◆ WHAT TO WORK ON
Take the material below and reproduce, word for word, only the lines from the line with "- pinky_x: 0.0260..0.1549" through the line with "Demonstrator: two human".
-----
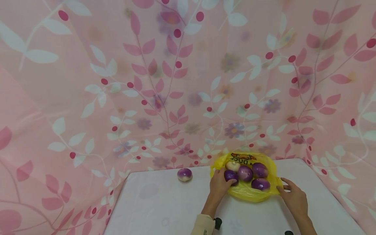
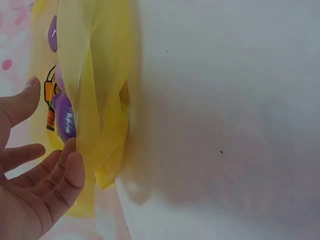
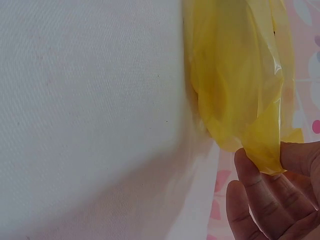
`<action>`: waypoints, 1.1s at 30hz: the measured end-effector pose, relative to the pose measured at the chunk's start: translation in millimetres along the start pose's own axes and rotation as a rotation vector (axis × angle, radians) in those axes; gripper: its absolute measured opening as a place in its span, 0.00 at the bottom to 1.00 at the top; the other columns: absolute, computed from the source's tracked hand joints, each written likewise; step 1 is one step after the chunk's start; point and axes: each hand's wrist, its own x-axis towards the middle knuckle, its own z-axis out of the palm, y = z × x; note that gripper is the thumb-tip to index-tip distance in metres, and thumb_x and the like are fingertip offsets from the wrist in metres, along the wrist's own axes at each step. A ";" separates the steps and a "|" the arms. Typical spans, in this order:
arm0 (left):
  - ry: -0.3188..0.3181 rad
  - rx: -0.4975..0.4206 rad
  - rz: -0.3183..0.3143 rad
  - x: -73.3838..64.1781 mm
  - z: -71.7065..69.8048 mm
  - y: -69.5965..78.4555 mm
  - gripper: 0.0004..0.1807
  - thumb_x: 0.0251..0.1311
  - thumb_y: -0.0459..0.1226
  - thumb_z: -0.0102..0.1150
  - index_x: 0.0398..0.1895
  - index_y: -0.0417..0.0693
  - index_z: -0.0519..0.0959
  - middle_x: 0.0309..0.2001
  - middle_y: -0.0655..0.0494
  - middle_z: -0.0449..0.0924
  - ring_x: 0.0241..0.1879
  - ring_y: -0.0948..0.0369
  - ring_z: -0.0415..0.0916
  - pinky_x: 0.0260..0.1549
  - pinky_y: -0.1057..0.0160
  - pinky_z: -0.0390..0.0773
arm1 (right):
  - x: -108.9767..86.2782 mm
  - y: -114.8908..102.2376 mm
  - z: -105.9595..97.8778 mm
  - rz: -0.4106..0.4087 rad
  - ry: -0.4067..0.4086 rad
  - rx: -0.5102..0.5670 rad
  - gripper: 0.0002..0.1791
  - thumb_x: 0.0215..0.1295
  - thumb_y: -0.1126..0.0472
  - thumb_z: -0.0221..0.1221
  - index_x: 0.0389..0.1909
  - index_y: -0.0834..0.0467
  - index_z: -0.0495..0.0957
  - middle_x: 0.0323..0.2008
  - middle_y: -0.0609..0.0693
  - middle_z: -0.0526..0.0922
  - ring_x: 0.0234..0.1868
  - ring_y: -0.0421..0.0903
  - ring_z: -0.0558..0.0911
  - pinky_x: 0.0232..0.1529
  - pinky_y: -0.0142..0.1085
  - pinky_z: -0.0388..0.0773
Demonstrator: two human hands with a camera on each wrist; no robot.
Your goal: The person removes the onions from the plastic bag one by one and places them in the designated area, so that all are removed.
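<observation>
Yellow plastic, thin and crumpled, makes the bag [image 1: 248,195] that lies along the far edge of the tabletop [image 1: 155,199], over toward its far right corner. My right hand [image 1: 295,199] pinches a gathered corner of it between thumb and fingers, probably because film this limp would sag inward without a grip on its side. My left hand [image 1: 218,186] is at the opposite side, fingers spread and thumb apart from them, with fingertips touching the rim; my thumb lies over a dark purple vegetable [image 1: 230,175], though I cannot tell whether it presses on it. With a hand at each side, I judge, the mouth gapes wide enough to show five round vegetables inside, four purple and a whitish one [image 1: 233,166]. They crowd together, likely because the soft bag dips under their weight and its walls stop them rolling. A lone purple-and-white vegetable [image 1: 184,175] sits outside, near the far edge and closer to the far left corner, well apart from both hands.
</observation>
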 end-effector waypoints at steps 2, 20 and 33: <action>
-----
◆ EXPECTED OUTPUT
  - pinky_x: 0.0260..0.1549
  - pinky_y: -0.1057..0.0160
  - pinky_z: -0.0390..0.0773
arm1 (right):
  - x: -108.9767..86.2782 mm
  - y: -114.8908..102.2376 mm
  - z: -105.9595..97.8778 mm
  - rz: -0.4106..0.4087 rad
  - ry: -0.4067..0.4086 rad
  - rx: -0.5102..0.5670 rad
  - gripper: 0.0002..0.1791
  - thumb_x: 0.0215..0.1295
  - thumb_y: -0.1126..0.0472
  - thumb_z: -0.0221..0.1221
  - index_x: 0.0389..0.1909
  - index_y: -0.0834..0.0467
  - index_z: -0.0495..0.0957
  - middle_x: 0.0323..0.2008
  - middle_y: -0.0609..0.0693
  - middle_z: -0.0526..0.0922
  - ring_x: 0.0234..0.1868
  - ring_y: -0.0421..0.0903
  - ring_z: -0.0558..0.0911
  - pinky_x: 0.0232..0.1529
  - pinky_y: -0.0142..0.1085
  - pinky_z: -0.0388..0.0773
Demonstrator: two human hands with a camera on each wrist; no robot.

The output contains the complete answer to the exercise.